A body of recent studies on emotion and attention has capitalized on ssVEP work in the area of selective attention, in which flicker-evoked ssVEPs, generated in lower-tiers of the visual system (Müller et al., 1997), are strongly modulated by experimental manipulations (Morgan et al., 1996; Hillyard et al., 1997; Andersen et al., 2009): both the amplitude and phase (latency) of the sensory electrocortical response as measured by ssVEPs have been shown to vary in response to both physical stimulus properties and subsequent re-entrant, top-down modulation of sensory activity via higher order processes (Silberstein et al., 1995; Keil et al., 2009). Enhancement of flicker ssVEP amplitudes has been observed as a function of visual spatial selective attention (Müller et al., 2003), fear conditioning (Moratti and Keil, 2005; Moratti et al., 2006), emotional stimulus content (Keil et al., 2003), as well as configural processing of complex visual information (Wang et al., 2007). Other than ssVEP studies in vision research, this body of work has often used complex stimuli and multiple complex objects – including faces – tagged at multiple stimulation frequencies, resulting in various challenges regarding experimental design, data reduction, and data analysis. One limitation of such cognitive ssVEP research is that little is known about the sensitivity of ssVEPs to basic manipulations of the complex stimulus material per se. This makes the interpretation of interactions with cognitive and emotional factors difficult.

Given the increased use of ssVEPs with face stimuli in studies of cognition and emotion, the present research aims to identify the extent to which the flicker ssVEP in a typical experimental design is sensitive to face inversion and how such sensitivity may vary as a function of presentation frequency. A series of studies from our laboratory (McTeague et al., 2011; Wieser and Keil, 2011; Wieser et al., 2011) has suggested that emotional expression modulates the ssVEP evoked by faces flickering at frequencies at and above 14 Hz, only in individuals with very high social anxiety, whereas participants drawn from the general population did not show expression-related effects. Consistent with work using flickering gratings, beamformer-based source projections estimated the ssVEP elicited by flickering faces to have an early visual (predominantly calcarine) origin (Wieser and Keil, 2011). This suggests that re-entrant feedback from higher cortices, well-established in animal and human work (Martinez et al., 1999; Roelfsema, 2006), may modulate lower-tier visual areas as a function of attention or motivational relevance of a stimulus. Here we examine the extent to which face inversion, likely processed in higher order cortices, also affects the processing reflected in flicker ssVEPs generated in lower-tier visual areas and what role, if any, driving frequency may play.

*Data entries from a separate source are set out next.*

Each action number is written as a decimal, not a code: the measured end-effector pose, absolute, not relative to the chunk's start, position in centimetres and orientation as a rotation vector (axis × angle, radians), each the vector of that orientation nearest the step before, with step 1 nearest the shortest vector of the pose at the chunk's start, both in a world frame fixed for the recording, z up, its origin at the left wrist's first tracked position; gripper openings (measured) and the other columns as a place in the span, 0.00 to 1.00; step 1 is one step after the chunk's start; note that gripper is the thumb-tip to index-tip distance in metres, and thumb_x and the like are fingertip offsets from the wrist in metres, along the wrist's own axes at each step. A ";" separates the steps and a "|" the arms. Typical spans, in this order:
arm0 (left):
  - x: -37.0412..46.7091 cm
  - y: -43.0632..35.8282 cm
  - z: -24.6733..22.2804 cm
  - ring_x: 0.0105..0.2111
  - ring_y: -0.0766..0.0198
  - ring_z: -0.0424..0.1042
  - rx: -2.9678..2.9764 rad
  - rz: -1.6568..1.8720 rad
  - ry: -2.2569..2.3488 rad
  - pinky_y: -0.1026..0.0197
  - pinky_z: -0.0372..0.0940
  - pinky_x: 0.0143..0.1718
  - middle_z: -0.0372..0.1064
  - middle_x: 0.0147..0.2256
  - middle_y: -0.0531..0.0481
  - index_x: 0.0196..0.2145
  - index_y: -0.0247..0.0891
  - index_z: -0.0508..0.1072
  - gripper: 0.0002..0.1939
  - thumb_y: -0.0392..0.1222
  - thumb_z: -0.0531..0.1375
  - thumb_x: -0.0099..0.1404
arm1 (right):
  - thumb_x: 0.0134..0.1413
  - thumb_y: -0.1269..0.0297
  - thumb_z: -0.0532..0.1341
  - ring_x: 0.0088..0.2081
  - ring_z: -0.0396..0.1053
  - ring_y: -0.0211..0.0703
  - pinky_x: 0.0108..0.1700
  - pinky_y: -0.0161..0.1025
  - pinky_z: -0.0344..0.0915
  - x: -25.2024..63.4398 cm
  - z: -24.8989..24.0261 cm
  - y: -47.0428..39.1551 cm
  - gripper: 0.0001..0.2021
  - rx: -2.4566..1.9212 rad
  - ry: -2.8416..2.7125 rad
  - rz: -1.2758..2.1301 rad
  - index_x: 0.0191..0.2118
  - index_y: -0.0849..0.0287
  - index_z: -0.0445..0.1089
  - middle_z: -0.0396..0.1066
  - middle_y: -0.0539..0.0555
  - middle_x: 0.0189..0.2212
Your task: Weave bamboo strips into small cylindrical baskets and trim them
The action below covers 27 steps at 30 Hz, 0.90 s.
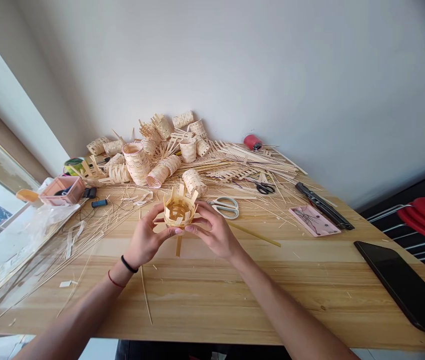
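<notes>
A small round woven basket (178, 212) of pale strips is held up over the middle of the wooden table, its opening tilted toward me and strip ends sticking up round the rim. My left hand (147, 235) grips its left side, with the thumb along the near lower edge. On the right side, my right hand (214, 230) grips it too, the two thumbs almost touching in front. A flat strip (178, 246) points down below the basket. White-handled scissors (227, 207) lie just beyond my right hand.
Woven cylinders (136, 162) and loose strips (250, 155) are heaped at the back. Black scissors (265, 188), a pink tray (314, 220), a black tool (325, 206) and a phone-like black slab (402, 285) lie rightward. A pink basket (62, 190) sits left.
</notes>
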<state>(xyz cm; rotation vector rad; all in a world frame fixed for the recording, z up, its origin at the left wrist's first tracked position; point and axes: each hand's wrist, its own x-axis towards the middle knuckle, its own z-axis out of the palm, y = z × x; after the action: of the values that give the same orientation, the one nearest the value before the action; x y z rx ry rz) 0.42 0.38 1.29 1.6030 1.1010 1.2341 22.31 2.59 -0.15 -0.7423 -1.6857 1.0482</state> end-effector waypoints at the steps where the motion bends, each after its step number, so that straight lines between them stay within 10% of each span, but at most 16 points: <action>1: 0.4 0.4 1.2 0.62 0.40 0.74 1.605 1.227 1.100 0.39 0.72 0.62 0.77 0.61 0.40 0.59 0.44 0.78 0.32 0.55 0.77 0.60 | 0.62 0.45 0.72 0.57 0.76 0.53 0.58 0.52 0.81 22.3 -0.1 2.6 0.23 -0.744 -1.682 1.054 0.57 0.50 0.79 0.70 0.59 0.61; 27: 0.8 -0.1 1.7 0.61 0.40 0.76 1.528 1.146 1.002 0.42 0.76 0.56 0.74 0.63 0.38 0.63 0.44 0.73 0.30 0.59 0.68 0.70 | 0.66 0.50 0.68 0.58 0.76 0.53 0.47 0.44 0.82 22.4 0.2 2.4 0.24 -0.792 -1.682 1.123 0.62 0.51 0.68 0.74 0.61 0.58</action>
<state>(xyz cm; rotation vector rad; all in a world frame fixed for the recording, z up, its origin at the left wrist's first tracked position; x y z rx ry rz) 0.78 -0.08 1.66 1.5280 1.0018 1.1461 22.45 2.36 0.21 -0.7916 -1.6821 1.1234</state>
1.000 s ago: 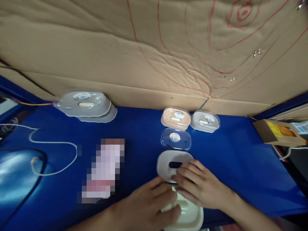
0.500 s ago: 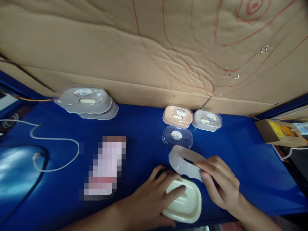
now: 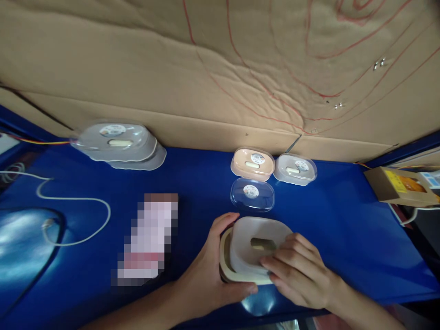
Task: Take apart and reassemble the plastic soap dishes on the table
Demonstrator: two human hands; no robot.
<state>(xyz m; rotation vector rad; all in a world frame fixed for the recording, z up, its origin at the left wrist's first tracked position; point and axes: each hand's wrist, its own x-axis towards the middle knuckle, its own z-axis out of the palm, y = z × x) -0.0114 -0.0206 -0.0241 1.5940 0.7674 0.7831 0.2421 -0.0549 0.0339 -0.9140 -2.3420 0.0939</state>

In an effort to expand our knowledge of the flicker ssVEPs sensitivity to cortical face processing, we set out to explore two main questions with this experiment: firstly, it was investigated to what extent the ssVEP amplitude elicited by faces is sensitive to face inversion and is affected in the same fashion as the N170 of the ERP (i.e., face inversion effect). This question has methodological implications in that it informs the use of ssVEP in face processing, but is also of conceptual interest, given the sustained character of the visual cortical engagement elicited by ssVEPs. Research examining indices of connectivity (Keil et al., 2009) and multimodal imaging (Di Russo et al., 2007) have suggested that the ssVEP signal is affected by both initial sensory processing and by re-entrant modulation originating in higher order occipito-temporal visual areas. In the present research, the disruption of the face configuration by inversion, which typically results in an N170 amplitude enhancement, may engage such top-down processes, hypothesized to facilitate correct encoding of the stimulus (Eimer, 2000a,b). Thus, we expected an amplification of the flicker ssVEP for inverted compared to upright faces due to re-entrant modulation from higher order visual cortices. We did not expect differences in emotional expression or attention effects to significantly affect the ssVEP amplitude in the current study. As an added control, we measured ERP components such as the P1 and N170 evoked by the onset of the face stream. Although these measures are limited due to the small number of trials used and the oscillatory nature of the stimulus stream, we were interested in replicating the face inversion effect with this non-traditional N170. Furthermore, in a set of post hoc analyses, we examined the extent to which N170 and ssVEP inversion effects co-vary across participants. This opens an avenue to exploring the degree to which ssVEP modulation is related to N170 effects.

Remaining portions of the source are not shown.